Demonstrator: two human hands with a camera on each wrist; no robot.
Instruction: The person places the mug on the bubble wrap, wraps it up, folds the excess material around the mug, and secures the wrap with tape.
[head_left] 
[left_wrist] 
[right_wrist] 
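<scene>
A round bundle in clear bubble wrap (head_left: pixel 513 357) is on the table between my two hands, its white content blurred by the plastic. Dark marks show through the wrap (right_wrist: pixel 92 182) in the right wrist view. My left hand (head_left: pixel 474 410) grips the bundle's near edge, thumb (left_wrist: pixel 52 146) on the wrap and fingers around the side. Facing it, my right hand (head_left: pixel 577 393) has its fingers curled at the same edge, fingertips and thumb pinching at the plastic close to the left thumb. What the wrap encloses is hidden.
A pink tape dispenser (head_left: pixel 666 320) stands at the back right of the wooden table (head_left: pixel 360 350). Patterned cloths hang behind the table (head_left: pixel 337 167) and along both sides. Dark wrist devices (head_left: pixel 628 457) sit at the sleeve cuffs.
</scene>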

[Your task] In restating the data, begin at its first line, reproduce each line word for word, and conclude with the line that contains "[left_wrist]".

[Answer area]
Demonstrator: two human hands with a camera on each wrist; no robot.
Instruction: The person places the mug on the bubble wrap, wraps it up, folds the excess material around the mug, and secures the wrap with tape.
[head_left] 
[left_wrist] 

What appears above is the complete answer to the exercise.